Each line below from the one containing "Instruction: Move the" through the one containing "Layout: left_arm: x" is to be given again exactly, and no line outside that span.

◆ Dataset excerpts
--------------------

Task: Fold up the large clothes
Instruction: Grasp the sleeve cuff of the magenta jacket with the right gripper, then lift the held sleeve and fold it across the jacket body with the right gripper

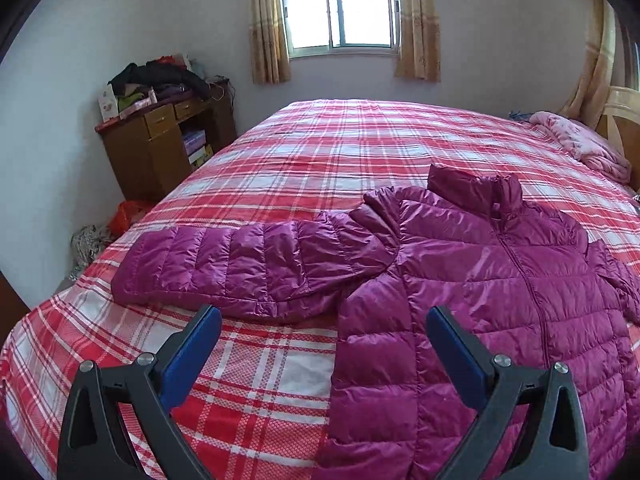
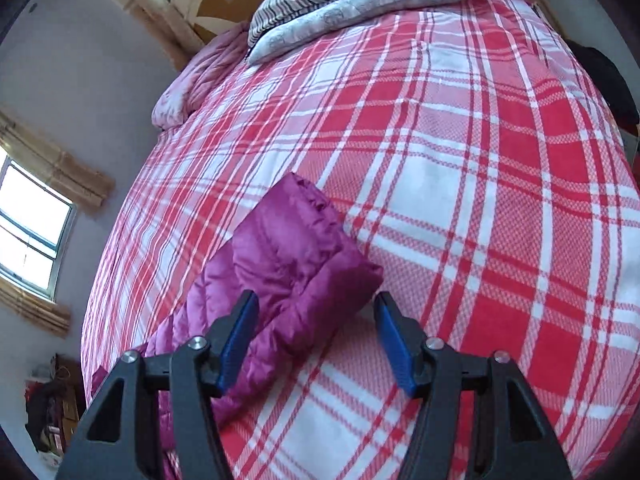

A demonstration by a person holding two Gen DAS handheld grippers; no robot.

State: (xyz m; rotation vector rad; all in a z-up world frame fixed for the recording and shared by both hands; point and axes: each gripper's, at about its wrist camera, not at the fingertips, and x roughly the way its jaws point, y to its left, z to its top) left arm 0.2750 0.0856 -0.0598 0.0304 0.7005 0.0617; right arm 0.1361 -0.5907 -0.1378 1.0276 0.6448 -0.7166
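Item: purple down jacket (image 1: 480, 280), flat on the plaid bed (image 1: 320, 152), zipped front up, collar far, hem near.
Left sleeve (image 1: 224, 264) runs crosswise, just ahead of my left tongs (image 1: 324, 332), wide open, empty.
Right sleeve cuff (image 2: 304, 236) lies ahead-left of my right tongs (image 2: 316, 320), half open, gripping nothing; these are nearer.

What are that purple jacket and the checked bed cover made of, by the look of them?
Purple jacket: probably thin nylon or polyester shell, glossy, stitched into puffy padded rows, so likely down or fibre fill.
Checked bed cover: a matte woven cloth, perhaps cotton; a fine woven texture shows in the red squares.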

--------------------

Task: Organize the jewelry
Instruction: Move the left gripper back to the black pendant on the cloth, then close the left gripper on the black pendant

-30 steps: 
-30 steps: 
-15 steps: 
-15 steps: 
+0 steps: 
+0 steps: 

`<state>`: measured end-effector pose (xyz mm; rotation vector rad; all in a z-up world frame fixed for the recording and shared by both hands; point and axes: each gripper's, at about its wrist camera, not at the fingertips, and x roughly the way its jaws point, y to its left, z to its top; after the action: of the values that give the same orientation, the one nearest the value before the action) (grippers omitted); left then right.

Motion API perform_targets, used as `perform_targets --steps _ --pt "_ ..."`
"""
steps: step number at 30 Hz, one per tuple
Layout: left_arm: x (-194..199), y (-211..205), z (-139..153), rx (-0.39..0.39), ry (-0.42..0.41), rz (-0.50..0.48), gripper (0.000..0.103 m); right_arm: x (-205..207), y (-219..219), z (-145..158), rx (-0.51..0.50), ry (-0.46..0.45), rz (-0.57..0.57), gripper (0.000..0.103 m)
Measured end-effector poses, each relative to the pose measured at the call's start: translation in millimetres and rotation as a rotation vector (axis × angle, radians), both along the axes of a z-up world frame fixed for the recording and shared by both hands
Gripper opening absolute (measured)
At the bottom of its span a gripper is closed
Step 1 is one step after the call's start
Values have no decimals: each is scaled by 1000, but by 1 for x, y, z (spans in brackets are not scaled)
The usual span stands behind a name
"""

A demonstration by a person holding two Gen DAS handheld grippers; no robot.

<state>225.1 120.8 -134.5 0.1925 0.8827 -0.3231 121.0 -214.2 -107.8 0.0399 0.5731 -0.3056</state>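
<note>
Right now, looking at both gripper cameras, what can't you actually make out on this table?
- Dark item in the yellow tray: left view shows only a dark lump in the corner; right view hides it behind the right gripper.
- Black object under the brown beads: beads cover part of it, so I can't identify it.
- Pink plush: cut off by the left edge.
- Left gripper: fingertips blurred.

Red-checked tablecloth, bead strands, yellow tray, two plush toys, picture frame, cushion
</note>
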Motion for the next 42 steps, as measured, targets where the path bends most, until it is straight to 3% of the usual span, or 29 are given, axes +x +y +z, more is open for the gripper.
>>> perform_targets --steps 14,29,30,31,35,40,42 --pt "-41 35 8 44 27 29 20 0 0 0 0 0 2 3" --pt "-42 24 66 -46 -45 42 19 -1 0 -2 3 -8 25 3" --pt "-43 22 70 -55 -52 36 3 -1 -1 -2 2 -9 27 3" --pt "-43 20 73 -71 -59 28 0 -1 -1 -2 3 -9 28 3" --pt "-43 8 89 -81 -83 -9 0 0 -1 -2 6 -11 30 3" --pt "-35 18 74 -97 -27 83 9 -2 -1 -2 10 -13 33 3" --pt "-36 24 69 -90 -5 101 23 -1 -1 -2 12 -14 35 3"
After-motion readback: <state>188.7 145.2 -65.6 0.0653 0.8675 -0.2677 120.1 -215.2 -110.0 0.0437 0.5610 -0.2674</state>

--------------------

◆ Answer space
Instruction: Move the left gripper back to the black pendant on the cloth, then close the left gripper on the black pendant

-30 steps: 
-30 steps: 
-15 steps: 
-15 steps: 
+0 steps: 
+0 steps: 

`<state>`: measured end-effector pose (xyz mm; rotation vector rad; all in a z-up world frame fixed for the recording and shared by both hands; point and axes: each gripper's, at about its wrist camera, not at the fingertips, and x roughly the way its jaws point, y to its left, z to its top; after the action: of the values that give the same orientation, the one nearest the value before the action) (grippers omitted); left then right.

Motion API perform_targets, used as `perform_targets --steps _ --pt "_ ..."`
"""
steps: step number at 30 Hz, one per tuple
Layout: left_arm: x (-194..199), y (-211..205), z (-139..153), rx (-0.39..0.39), ry (-0.42..0.41), rz (-0.50..0.48), gripper (0.000..0.103 m); right_arm: x (-205..207), y (-219..219), z (-145..158), rx (-0.51..0.50), ry (-0.46..0.45), rz (-0.57..0.57), gripper (0.000..0.103 m)

No further output is required, since the answer is complete.